As a medium to present information, science and television news are a pretty incompatible couple. While science issues are generally complex and take time to explain, television is about sound bites. Not surprisingly, science issues often get misrepresented or misconstrued due to the lack of depth in the media coverage.

“If you think you’re getting… good information from television, to quote NBC: You’re dreaming in technicolour,” says Zurawski.

He says this problem is further compounded by the fact most journalists don’t have backgrounds in science.

“Today, we have very serious science issues all over the place and nobody that’s reporting this stuff on television really understands it,” says Zurawski.

The inspiration for the book came from his realization that most people get their science information from television. To many, Zurawski is best known for his work on Wonder Why?, a television science show that ran in the early 1990s.

“We’re not much of a reading society anymore,” notes Zurawski. “It appears that 80 per cent of all science information comes from television news and that’s sort of what really prompted this book.”

As a broadcaster, Zurawski is well known for his ability to communicate complex ideas in an easy to understand manner. Media Mediocrity isn’t any different and it is one of the things that should make this book mandatory reading material for students (and adults alike).
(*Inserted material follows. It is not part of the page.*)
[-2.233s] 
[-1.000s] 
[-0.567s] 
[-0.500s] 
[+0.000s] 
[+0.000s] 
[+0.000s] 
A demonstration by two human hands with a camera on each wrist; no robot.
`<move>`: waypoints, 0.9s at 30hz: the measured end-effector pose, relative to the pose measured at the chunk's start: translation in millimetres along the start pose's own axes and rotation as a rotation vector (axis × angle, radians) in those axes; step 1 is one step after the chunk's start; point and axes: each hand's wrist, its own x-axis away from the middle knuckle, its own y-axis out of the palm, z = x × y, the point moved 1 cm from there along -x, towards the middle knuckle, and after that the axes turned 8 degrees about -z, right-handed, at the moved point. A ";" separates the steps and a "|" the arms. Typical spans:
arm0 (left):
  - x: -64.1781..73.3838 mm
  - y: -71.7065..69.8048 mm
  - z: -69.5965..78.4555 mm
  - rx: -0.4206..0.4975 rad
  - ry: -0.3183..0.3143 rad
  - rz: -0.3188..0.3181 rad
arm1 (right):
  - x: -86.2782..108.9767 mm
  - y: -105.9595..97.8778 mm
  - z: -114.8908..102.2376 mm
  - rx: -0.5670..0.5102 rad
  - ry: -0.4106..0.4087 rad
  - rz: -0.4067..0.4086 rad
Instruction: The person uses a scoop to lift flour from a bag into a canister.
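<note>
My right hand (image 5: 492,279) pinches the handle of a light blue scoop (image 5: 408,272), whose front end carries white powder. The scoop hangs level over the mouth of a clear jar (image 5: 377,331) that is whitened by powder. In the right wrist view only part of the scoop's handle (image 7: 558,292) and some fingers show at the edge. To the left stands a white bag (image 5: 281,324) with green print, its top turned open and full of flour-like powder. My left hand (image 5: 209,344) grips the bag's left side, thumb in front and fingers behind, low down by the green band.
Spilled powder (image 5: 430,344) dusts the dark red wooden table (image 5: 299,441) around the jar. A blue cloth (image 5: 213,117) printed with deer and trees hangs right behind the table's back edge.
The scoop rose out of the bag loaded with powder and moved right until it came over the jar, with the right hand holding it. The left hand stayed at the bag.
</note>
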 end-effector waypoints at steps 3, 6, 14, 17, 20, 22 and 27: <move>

A book such as this would help educate people as to the gravity of some of the issues the world faces, such as climate change. As Zurawski notes in the book, 97 per cent of climatology and global warming researchers agree that global warming is caused by humans, or in other words is anthropogenic.

Despite this, there is much “doubt” as to whether global warming is anthropogenic. This is because of a number of factors, including “the standard journalistic credo which says that there are two sides to every story,” says Zurawski. “In actual fact, there aren’t.”

By presenting a countering opinion on global warming, it creates doubt in people’s minds, he says.

Another reason for the debate is the role people and organizations with vested interests play in the debate. This is especially true for nuclear power, which has taken a public relations beating since the earthquake and tsunami in Japan.

“When you look at the statistics, nuclear power is by far the safest power generator that we have, including solar panels, windmills and hydroelectricity in terms of the impact on its environment and the impact on the population in terms of death and injury,” says Zurawski. “The science of nuclear power is a technology that’s been pilloried by both sides, by the fossil fuel industry so that we burn more coal and by the anti-nuke crowd that say we’re all going to glow in the dark.

“By shutting down nuclear reactors, you’re just going to rely on another form of energy that is going to make things worse. For example, 10,000 miners die a year in the mining of coal. That’s more than the total number of deaths attributed to all nuclear accidents and all nuclear spillages in the 60 years nuclear power plants have been active.”

Not surprisingly, the media isn’t doing a great job talking about these issues.